Data START

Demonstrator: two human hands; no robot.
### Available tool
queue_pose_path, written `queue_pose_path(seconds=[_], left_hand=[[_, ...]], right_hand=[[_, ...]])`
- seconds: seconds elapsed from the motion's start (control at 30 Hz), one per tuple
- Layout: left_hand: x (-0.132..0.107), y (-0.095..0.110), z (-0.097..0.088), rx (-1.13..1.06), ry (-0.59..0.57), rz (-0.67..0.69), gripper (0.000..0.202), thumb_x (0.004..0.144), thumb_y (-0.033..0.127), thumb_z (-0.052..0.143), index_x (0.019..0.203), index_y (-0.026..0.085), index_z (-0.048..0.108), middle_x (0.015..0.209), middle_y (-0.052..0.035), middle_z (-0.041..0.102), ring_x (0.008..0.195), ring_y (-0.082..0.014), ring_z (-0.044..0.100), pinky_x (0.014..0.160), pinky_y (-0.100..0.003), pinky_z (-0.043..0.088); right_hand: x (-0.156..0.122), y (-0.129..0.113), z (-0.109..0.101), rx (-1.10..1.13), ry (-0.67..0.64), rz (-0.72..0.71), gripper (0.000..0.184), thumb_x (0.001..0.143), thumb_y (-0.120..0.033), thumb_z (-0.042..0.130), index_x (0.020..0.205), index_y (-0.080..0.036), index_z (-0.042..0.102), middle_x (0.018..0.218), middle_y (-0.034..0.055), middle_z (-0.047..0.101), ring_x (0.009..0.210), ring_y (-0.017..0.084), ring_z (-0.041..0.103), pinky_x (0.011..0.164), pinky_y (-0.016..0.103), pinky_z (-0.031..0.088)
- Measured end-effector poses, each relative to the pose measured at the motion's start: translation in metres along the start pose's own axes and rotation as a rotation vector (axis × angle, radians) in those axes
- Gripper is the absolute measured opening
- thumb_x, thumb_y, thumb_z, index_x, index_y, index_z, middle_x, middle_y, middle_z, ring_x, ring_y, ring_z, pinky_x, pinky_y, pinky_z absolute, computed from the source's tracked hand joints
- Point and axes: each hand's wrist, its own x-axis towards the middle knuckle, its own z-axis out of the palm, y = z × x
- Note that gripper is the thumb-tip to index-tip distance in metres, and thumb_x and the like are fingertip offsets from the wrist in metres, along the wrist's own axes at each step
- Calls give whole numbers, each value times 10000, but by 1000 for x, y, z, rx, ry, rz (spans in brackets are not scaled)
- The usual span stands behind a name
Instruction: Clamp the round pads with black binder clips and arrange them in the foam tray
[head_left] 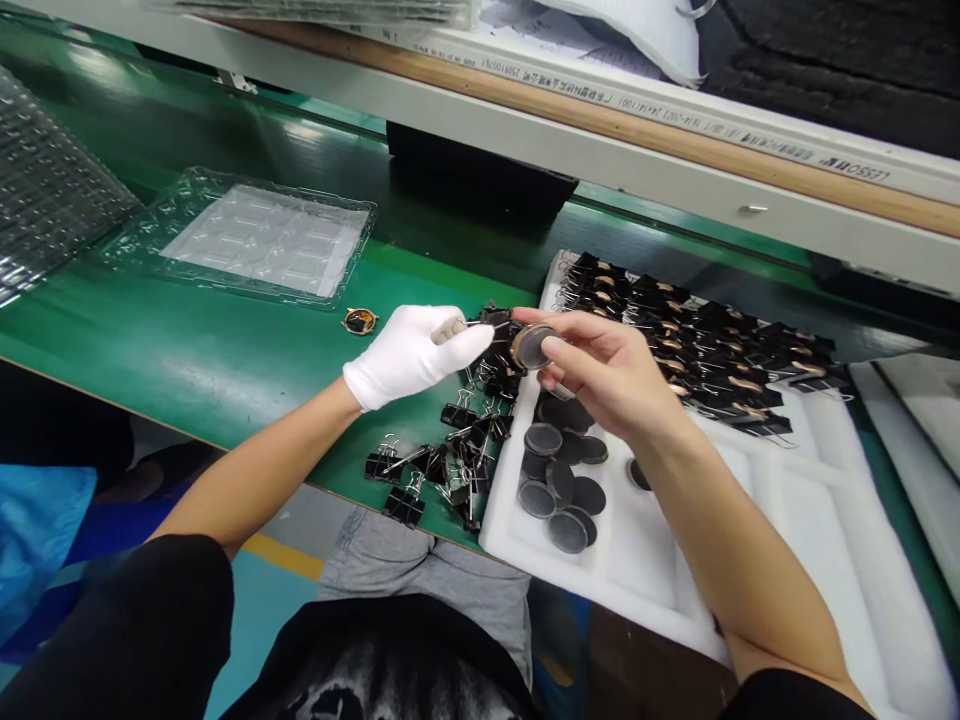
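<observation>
My left hand [420, 350], in a white glove, pinches the wire handles of a black binder clip [496, 322]. Bare, my right hand [600, 365] grips a round watch case [531, 346] with a dark grey disc over its face, thumb on the disc. The clip is right against the case's edge; whether its jaws have bitten on it I cannot tell. Below my hands lies a heap of loose binder clips [457, 455] on the green table. Several loose dark discs [568, 530] lie in the white foam tray [630, 550] under my right forearm.
Rows of clipped watch cases [675, 330] fill the tray's far part. A single watch case [359, 321] lies left of my gloved hand on the green table [225, 350]. Behind it is a clear plastic tray [270, 240]; stacked plastic trays [52, 180] stand far left. A shelf edge [525, 95] crosses above.
</observation>
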Motion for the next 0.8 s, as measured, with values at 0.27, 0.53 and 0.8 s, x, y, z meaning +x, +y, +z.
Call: queue_pose_path(seconds=[0.27,0.53,0.8], left_hand=[[-3,-4,-3,18,-201,67,419,910,478,645,623,188,548,478,64,508,420,-69,443,459,-229,331],[-3,-2,0,26,-183,78,433,908,470,643,602,188,523,463,63,498,412,-66,436,446,-225,324],[-4,-1,5,15,-184,47,409,909,475,648,635,186,553,493,57,521,445,-74,455,483,-232,356]], right_hand=[[6,-8,-23,-293,-77,15,264,831,-440,858,938,-202,818,786,49,767,576,123,568,490,267,445],[4,-7,-18,-282,-94,-27,245,826,-416,858,934,-202,806,728,29,730,592,133,603,526,281,485],[2,-9,-17,-288,-107,-31,289,826,-468,862,944,-209,806,751,41,744,663,171,679,567,308,562]])
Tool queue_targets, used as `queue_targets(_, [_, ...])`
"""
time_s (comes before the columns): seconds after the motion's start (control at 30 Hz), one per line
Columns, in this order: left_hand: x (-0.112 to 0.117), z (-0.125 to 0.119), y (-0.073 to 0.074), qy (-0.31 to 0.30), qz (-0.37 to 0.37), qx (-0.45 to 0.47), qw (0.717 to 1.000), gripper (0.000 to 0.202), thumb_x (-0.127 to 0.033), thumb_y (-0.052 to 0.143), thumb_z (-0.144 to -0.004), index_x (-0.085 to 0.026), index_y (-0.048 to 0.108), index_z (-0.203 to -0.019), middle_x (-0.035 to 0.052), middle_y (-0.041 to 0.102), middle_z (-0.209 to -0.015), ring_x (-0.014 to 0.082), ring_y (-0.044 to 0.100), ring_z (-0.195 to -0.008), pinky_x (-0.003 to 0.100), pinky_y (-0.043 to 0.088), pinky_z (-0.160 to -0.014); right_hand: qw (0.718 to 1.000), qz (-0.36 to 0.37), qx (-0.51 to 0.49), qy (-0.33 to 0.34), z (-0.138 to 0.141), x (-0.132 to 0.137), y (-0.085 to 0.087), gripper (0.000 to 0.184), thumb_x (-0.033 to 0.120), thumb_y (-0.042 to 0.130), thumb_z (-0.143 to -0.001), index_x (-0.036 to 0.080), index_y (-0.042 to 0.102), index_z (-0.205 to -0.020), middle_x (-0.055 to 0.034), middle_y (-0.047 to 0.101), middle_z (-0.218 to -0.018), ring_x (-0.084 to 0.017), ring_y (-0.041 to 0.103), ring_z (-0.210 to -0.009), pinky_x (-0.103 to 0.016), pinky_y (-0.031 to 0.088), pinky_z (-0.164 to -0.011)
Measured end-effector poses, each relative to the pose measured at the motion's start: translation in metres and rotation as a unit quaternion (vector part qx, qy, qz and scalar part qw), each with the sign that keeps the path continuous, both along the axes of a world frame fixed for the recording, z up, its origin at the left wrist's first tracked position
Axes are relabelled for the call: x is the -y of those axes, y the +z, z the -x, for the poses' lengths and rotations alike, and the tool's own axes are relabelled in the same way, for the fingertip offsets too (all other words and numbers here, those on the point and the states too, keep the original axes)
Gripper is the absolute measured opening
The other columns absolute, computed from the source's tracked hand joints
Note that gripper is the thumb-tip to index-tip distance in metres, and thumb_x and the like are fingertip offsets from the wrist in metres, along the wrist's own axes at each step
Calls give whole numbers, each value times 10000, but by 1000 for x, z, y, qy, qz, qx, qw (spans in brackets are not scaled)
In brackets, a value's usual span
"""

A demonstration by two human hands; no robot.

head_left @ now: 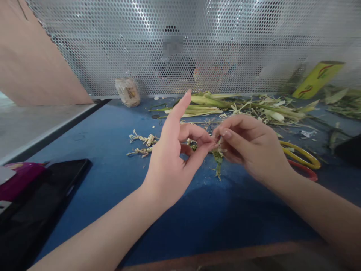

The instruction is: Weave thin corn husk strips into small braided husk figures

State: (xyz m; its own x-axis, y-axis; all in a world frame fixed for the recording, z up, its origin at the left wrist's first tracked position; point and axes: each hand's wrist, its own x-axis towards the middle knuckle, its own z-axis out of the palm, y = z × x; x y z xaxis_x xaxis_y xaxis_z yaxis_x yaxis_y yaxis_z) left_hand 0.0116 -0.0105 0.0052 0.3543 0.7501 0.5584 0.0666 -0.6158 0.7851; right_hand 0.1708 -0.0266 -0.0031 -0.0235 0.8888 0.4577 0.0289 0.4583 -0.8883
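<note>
Left hand [172, 158] and right hand [248, 148] both pinch a small green leaf strip [217, 156] between thumb and fingertips, held just above the blue table [113, 180]. Scissors [303, 160] lie right; woven leaf pieces [142, 145] left; leaf scraps [239, 105] far.

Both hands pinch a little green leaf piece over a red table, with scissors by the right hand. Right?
Not quite: the head view shows the table is blue, not red. The left hand and right hand do pinch the little green leaf piece, with scissors by the right hand.
</note>
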Motion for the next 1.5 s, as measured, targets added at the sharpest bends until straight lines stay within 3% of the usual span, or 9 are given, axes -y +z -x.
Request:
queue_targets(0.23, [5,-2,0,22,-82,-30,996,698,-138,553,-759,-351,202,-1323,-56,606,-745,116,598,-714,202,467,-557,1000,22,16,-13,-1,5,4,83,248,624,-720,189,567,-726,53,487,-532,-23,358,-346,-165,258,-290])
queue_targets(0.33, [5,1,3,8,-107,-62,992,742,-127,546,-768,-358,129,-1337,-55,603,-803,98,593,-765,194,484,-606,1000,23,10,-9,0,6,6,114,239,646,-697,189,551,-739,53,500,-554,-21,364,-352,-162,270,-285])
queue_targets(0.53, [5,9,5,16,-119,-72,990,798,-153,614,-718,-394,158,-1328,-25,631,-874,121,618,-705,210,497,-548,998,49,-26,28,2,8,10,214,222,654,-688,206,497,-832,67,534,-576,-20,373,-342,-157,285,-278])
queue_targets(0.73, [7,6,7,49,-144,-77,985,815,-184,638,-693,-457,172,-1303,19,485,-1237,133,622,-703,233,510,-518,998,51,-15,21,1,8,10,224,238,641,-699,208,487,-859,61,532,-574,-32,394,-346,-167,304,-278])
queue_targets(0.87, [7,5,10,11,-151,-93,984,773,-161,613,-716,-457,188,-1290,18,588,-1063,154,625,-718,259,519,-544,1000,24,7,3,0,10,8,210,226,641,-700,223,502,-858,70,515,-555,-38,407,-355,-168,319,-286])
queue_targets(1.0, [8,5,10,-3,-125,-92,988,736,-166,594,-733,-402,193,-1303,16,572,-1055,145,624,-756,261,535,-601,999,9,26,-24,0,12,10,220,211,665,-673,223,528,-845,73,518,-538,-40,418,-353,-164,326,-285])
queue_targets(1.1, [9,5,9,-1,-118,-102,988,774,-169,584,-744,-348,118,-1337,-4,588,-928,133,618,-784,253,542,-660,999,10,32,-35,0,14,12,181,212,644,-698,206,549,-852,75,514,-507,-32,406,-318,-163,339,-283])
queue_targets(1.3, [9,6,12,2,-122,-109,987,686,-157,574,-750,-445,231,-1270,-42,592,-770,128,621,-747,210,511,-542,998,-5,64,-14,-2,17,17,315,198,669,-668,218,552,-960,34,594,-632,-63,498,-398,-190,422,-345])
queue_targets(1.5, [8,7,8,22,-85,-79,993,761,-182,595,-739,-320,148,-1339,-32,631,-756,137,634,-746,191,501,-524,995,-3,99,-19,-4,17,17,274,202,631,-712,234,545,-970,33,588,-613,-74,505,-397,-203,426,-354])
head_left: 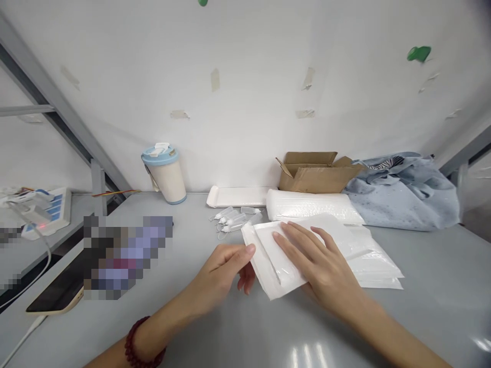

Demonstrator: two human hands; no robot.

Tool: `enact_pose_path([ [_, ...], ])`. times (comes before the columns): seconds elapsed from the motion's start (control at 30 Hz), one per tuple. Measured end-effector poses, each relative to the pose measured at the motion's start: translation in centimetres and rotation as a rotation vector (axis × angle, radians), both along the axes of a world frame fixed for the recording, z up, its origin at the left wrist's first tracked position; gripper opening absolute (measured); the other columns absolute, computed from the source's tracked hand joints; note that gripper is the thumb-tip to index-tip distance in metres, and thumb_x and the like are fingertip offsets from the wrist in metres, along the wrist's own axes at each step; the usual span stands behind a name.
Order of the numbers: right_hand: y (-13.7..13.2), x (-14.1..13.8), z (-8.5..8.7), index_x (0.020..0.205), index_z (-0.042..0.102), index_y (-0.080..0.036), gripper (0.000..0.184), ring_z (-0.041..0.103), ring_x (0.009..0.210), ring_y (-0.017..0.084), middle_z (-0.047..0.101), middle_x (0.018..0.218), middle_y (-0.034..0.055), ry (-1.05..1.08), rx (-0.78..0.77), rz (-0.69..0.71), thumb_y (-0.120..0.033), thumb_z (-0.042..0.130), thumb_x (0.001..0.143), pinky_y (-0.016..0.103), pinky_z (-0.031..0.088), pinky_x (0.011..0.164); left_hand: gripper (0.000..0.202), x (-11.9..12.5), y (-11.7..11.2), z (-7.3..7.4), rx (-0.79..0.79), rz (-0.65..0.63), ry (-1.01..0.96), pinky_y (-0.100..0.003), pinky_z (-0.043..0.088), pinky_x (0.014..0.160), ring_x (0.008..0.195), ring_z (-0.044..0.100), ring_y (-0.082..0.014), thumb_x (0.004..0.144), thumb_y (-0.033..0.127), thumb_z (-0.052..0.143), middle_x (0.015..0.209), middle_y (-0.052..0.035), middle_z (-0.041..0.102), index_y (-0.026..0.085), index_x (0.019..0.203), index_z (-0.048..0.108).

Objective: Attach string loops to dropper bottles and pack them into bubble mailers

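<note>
A white padded envelope (286,266) is held tilted above the grey table. At its left edge, my left hand (230,266) pinches it, thumb on top and the other fingers curled below. My right hand (322,260) lies across the upper face with fingers slightly spread; its thumb is hidden, seemingly under the envelope. Behind and to the right lie more white padded envelopes (374,260), stacked flat. Just beyond my left hand is a group of several small clear plastic bottles (233,219) with thin loops.
At the back stand a shallow white tray (241,196), an open cardboard box (318,179) and a roll of bubble wrap (312,204). Blue-grey cloth (406,199) is heaped on the right. A lidded cup (166,176), a phone (57,286) with cable and a power strip (51,212) occupy the left.
</note>
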State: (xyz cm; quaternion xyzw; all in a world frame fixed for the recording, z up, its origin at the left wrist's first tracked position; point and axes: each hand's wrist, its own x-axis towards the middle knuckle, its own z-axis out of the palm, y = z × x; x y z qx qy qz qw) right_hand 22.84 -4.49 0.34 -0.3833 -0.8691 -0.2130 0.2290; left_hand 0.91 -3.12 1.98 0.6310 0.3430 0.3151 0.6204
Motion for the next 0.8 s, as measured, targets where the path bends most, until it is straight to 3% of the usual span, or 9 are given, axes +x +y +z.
enact_pose_path([
  [0.13, 0.0, 0.1, 0.1, 0.127, 0.047, -0.010, 0.045, 0.050, 0.117, 0.033, 0.057, 0.124, 0.0217, -0.026, 0.009, 0.016, -0.012, 0.043, 0.082, 0.052, 0.039, 0.087, 0.049, 0.1, -0.1, -0.1, 0.056, -0.002, 0.025, -0.026, 0.039, 0.056, 0.056, 0.048, -0.0126, 0.095, 0.042, 0.029, 0.061, -0.0025, 0.054, 0.015, 0.066, 0.056],
  [0.33, -0.2, 0.0, -0.2, 0.120, 0.054, -0.007, 0.050, 0.056, 0.112, 0.030, 0.062, 0.119, 0.0179, -0.039, 0.054, 0.025, 0.002, 0.037, 0.074, 0.049, 0.041, 0.088, 0.035, 0.5, -1.1, -0.5, 0.595, 0.139, 0.178, -0.026, 0.036, 0.059, 0.060, 0.041, -0.0127, 0.095, 0.027, 0.027, 0.063, 0.0003, 0.044, 0.018, 0.064, 0.042],
  [0.5, -0.4, 0.1, -0.1, 0.116, 0.056, -0.006, 0.042, 0.061, 0.106, 0.025, 0.067, 0.113, 0.0126, -0.026, 0.149, 0.078, 0.005, 0.033, 0.082, 0.043, 0.042, 0.087, 0.015, 1.4, -1.8, -1.5, 0.776, 0.203, 0.201, -0.028, 0.043, 0.068, 0.076, 0.052, -0.0165, 0.088, 0.013, 0.035, 0.086, -0.0056, 0.056, 0.019, 0.088, 0.049],
  [0.63, -0.6, 0.2, 0.3, 0.112, 0.057, -0.003, 0.036, 0.063, 0.103, 0.026, 0.068, 0.110, 0.0152, -0.021, 0.197, 0.090, 0.004, 0.033, 0.085, 0.044, 0.042, 0.085, 0.034, 2.0, -2.0, -2.2, 0.846, 0.302, 0.273, -0.031, 0.046, 0.073, 0.091, 0.053, -0.0198, 0.081, 0.008, 0.043, 0.103, -0.0091, 0.056, 0.021, 0.112, 0.042],
  [0.8, -0.9, 0.2, 0.7, 0.112, 0.057, -0.004, 0.036, 0.063, 0.103, 0.026, 0.067, 0.112, 0.0156, -0.029, 0.175, 0.087, 0.002, 0.032, 0.087, 0.045, 0.040, 0.086, 0.041, 1.9, -1.8, -2.6, 0.880, 0.390, 0.308, -0.033, 0.048, 0.076, 0.095, 0.052, -0.0199, 0.082, 0.006, 0.046, 0.107, -0.0096, 0.053, 0.021, 0.119, 0.038],
])
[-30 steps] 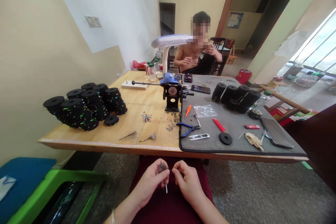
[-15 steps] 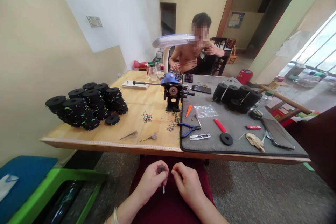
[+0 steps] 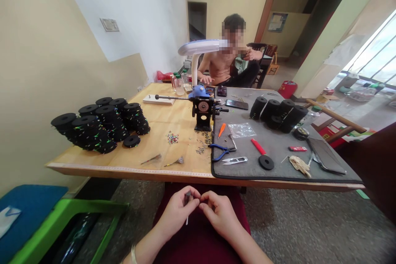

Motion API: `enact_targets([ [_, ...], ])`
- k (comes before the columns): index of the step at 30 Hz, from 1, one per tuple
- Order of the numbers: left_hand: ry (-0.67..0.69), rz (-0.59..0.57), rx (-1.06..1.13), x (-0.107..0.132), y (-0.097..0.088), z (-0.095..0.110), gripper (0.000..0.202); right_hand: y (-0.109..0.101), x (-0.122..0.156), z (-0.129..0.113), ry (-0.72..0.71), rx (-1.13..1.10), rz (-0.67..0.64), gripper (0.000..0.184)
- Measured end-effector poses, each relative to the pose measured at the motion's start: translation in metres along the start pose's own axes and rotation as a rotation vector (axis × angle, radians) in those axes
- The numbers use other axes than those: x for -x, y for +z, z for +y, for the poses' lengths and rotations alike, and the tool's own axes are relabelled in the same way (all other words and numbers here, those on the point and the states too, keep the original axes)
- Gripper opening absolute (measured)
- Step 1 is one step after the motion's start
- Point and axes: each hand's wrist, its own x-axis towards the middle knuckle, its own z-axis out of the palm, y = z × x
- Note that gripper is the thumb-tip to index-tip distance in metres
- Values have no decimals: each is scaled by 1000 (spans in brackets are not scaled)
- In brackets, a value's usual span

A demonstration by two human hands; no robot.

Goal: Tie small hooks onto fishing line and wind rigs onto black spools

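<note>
Over the dark red seat in front of the table, my left hand [image 3: 177, 208] is closed around a thin white stick [image 3: 187, 221]; a small dark tuft shows between its fingers. My right hand [image 3: 220, 213] is closed in a pinch beside it, fingertips almost touching those of the left. What the right fingertips hold is too small to make out. On the table edge beyond lie two small bundles of thin pieces [image 3: 175, 161]. Blue-handled pliers [image 3: 220, 152] and thread snips [image 3: 235, 161] rest on the grey mat [image 3: 241, 172].
Stacked black foam spools [image 3: 85, 134] stand left, more black spools [image 3: 274, 111] right. A hand-cranked winder [image 3: 203, 111] and lamp [image 3: 201, 47] occupy the middle. Small coloured beads [image 3: 173, 137] lie nearby. Across the table sits a person [image 3: 221, 68]. A green stool frame [image 3: 55, 218] is at lower left.
My hands have drawn closer, fingertips now nearly meeting. The white stick in my left hand has shifted slightly left and tilted. The person opposite has moved the head and raised arm slightly.
</note>
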Motion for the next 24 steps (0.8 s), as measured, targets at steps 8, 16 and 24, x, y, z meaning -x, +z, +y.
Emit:
enact_targets([
  [8,-29,46,148,-4,3,-4,10,5,-1,0,37,-84,8,10],
  [16,-48,170,268,-8,-12,-4,11,7,-4,10,234,-535,31,12],
  [24,-112,-38,197,-2,-5,-7,32,7,-4,3,387,-770,-56,20],
])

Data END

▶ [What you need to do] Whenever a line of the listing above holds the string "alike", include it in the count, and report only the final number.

▶ [Written reply] 2